### Task to carry out
Please output the data exactly, without omitting anything.

### Raw data
※
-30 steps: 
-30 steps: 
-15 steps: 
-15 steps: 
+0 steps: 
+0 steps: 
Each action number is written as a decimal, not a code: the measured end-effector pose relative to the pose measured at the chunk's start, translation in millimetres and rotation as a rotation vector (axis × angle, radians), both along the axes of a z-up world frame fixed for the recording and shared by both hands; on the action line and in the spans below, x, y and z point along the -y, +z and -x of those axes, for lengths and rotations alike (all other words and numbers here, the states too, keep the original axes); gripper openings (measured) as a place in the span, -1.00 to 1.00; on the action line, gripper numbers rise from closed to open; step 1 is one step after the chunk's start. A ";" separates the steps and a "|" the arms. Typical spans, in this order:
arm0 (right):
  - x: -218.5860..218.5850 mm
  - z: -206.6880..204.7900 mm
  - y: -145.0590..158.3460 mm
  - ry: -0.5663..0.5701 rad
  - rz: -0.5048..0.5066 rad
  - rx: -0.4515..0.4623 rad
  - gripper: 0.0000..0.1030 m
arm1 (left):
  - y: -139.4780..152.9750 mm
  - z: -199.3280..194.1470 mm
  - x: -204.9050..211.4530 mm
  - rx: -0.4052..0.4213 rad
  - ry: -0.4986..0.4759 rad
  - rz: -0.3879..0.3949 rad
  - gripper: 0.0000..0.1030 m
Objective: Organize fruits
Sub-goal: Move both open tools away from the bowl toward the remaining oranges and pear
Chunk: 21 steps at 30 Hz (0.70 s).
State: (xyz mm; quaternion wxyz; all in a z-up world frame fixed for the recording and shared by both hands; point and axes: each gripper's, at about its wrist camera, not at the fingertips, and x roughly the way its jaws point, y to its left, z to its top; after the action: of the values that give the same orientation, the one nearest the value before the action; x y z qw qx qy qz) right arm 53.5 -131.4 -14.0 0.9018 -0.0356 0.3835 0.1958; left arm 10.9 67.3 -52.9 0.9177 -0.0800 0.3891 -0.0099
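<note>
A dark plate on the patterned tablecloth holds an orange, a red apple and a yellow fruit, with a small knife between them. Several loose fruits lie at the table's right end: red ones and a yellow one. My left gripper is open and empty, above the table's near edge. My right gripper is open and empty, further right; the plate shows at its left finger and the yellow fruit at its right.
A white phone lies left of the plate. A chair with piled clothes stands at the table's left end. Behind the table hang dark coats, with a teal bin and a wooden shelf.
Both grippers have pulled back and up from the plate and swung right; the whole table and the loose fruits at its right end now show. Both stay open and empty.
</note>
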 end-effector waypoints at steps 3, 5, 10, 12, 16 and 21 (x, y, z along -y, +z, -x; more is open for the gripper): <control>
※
### Output below
-30 steps: 
-30 steps: 
-15 steps: 
-15 steps: 
+0 steps: 
+0 steps: 
Each action number is written as a decimal, not a code: the measured end-effector pose relative to the pose measured at the chunk's start, translation in millimetres and rotation as a rotation vector (axis × angle, radians), both along the axes of a z-up world frame fixed for the recording and shared by both hands; on the action line and in the spans below, x, y and z point along the -y, +z and -x of those axes, for lengths and rotations alike (all other words and numbers here, the states too, keep the original axes); gripper openings (measured) as a place in the span, -1.00 to 1.00; on the action line, gripper numbers rise from closed to open; step 1 is one step after the chunk's start. A ";" separates the steps and a "|" the arms. Typical spans, in this order:
arm0 (right):
  - x: -218.5860..218.5850 mm
  - z: -206.6880..204.7900 mm
  - y: -145.0590..158.3460 mm
  - ry: -0.5663..0.5701 rad
  - rz: -0.5048..0.5066 rad
  - rx: -0.4515..0.4623 rad
  - gripper: 0.0000..0.1030 m
arm1 (left):
  - y: -139.4780..152.9750 mm
  - z: -199.3280..194.1470 mm
  - x: -204.9050..211.4530 mm
  - rx: -0.4052..0.4213 rad
  - ry: -0.4986..0.4759 rad
  - rz: -0.3879..0.3949 rad
  - gripper: 0.0000..0.1030 m
Objective: Organize fruits
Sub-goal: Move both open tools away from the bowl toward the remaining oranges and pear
Chunk: 21 steps at 30 Hz (0.70 s).
State: (xyz mm; quaternion wxyz; all in a z-up world frame fixed for the recording and shared by both hands; point and axes: each gripper's, at about its wrist camera, not at the fingertips, and x roughly the way its jaws point, y to its left, z to its top; after the action: of the values that give the same orientation, the one nearest the value before the action; x y z qw qx qy qz) right arm 53.5 -131.4 -14.0 0.9018 -0.0356 0.3835 0.1958; left arm 10.9 67.3 -52.9 0.9177 -0.0800 0.3891 -0.0099
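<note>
A dark plate on the patterned tablecloth holds an orange, a red apple and a yellow fruit, with a small knife between them. Several loose fruits lie at the table's right end: red ones and a yellow one. My left gripper is open and empty, above the table's near edge. My right gripper is open and empty, further right; the plate shows at its left finger and the yellow fruit at its right.
A white phone lies left of the plate. A chair with piled clothes stands at the table's left end. Behind the table hang dark coats, with a teal bin and a wooden shelf.
Both grippers have pulled back and up from the plate and swung right; the whole table and the loose fruits at its right end now show. Both stay open and empty.
</note>
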 end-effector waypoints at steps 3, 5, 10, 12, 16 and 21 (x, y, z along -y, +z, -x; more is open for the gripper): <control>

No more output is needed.